У меня темнеет в глазах. Те же слова, так и есть. Я пытался уговорить Алю не делать этого. Объяснял, аргументировал, молил. Напрасно. В последний раз мы виделись с ней в метро. На "Академической", тоже в толпе. Аля направлялась к Марине, клялась, что будет сама деликатность...
Толпа напирает - из тоннеля шпарят сполохи света с головы приближающегося поезда.
- Стас, - доносится до меня Викин голос. - Стас, любимый, почему ты молчишь?
*
Аля заходит в вагон на "Академической". Нет, не заходит, врывается, расшвыривая пассажиров. Уродливая, грязная, опустившаяся бабища. Неотвратимая, как расплата за смертный грех. Парамонова.

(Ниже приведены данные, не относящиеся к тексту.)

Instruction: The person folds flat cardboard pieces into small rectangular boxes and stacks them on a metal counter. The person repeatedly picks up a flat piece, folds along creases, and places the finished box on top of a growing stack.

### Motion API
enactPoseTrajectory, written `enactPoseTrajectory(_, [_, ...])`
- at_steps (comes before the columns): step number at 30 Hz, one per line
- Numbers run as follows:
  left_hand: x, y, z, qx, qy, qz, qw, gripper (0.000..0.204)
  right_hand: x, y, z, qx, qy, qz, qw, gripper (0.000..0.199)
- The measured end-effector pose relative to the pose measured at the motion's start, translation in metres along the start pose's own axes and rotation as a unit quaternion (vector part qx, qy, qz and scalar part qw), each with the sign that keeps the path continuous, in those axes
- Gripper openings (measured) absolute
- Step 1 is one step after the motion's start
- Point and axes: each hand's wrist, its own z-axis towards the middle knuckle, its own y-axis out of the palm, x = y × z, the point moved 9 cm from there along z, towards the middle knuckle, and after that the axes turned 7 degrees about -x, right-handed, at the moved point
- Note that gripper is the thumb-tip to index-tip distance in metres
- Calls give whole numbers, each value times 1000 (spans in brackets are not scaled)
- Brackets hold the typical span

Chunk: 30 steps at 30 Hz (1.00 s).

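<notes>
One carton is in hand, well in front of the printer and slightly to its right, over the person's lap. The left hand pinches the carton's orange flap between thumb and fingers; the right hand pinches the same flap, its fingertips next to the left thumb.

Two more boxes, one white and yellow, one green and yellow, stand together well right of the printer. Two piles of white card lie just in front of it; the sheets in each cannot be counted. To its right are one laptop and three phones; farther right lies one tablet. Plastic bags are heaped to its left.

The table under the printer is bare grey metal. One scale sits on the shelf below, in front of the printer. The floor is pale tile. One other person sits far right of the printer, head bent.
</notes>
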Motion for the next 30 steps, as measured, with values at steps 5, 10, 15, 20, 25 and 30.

Снаружи октябрь, дождь. А в метро, как всегда, безвременье. Здесь только я и Аля. Я еду на работу. У меня интересная, творческая работа. Я преподаю русскую литературу. Учу прекрасному.
- Стас, мерзавец, тварь! - истерически орёт Аля. - Что же ты наделал, гадина? Что натворил?!
У меня нет сил. Нет сил это всё терпеть.
- Пошла вон, - выдыхаю я. - Отвяжись от меня, уродка.
- Я должна была тебя кастрировать, - хрипит, трясётся в корчах Аля. - Или удавить. Какая же я сука, что не сделала этого!
После того, как я расстался с Викой, Парамонова появляется чуть ли не каждый день. Нет, не Парамонова - Аля. Это невыносимо, меня крутит, корёжит, давит от этого, я схожу с ума.
- Уберите её, - прошу я неведомо кого. - Умоляю: уберите её от меня. Пускай убирается, уходит, я не могу больше...
Вика, как всегда, встречает меня на "Невском проспекте", едва я выхожу из вагона. Берёт под руку. Тоже как всегда.
- Как ты без меня, Стас, любимый? - спрашивает она.
Не знаю, что хуже: Алина непотребная брань или Викина искренняя забота.
- Плохо, - признаюсь я. - Мне без тебя очень плохо.
- Знаешь, я поняла кое-что, - тихо, едва слышно говорит Вика. - Твоя жена ни при чём. Это всё книги. Тебе были нужны только они. Не жена. Не я. И не та девушка с "Академической", которую ты убил.
- Я не убивал, - в который раз бессильно повторяю я. - Не...
Але не повезло: она умерла не сразу. Она мучилась ещё несколько часов, потому что упала под поезд, когда мы стояли у головного вагона. Тело почти не пострадало, если не брать в расчёт расколотый череп и раздавленную левую ногу. Парамонова наверняка была там, в тоннеле, в боковом ответвлении, и видела, знала... Она выползла из своей норы и забрала Алю. Приютила её в себе. Зачем? Я не могу, не могу, не могу этого понять!
Вике повезло больше: от неё не осталось почти ничего. Но я вижу не искорёженную, изломанную фигуру и смятое в блин безносое лицо с чёрными провалами там, где раньше цвели две полевых незабудки. Передо мной девчонка-заморыш, грязнуля и голодранка, жалкая, прыщавая, неряшливая беспризорница. Она забрала Вику, так же, как Парамонова Алю. Дала приют, поселила в себе. Однажды я набрался смелости и спросил зачем. Эта сучка сказала - из жалости.
- Я люблю тебя, Стас, - говорит Вика. - Зря ты убил меня.
- Я не убивал...
Я не убивал. Не убивал... Это не мог быть я, это, должно быть, кто-то другой, неизвестный! Это он подтолкнул Вику. Слегка, чуть-чуть, как раньше Алю. Я не помню точно, а едва начинаю вспоминать, срываюсь, брежу, схожу с ума. Я помню лишь, что была толпа, что я смешался с толпой. Да-да, было очень людно. Любой мог подтолкнуть, почему непременно я? Я ни при чём. Ни при чём! Оставьте меня в покое! До меня даже брызги крови не долетели.
- Кто бы мог подумать, - выдыхает Вика, - я люблю своего убийцу.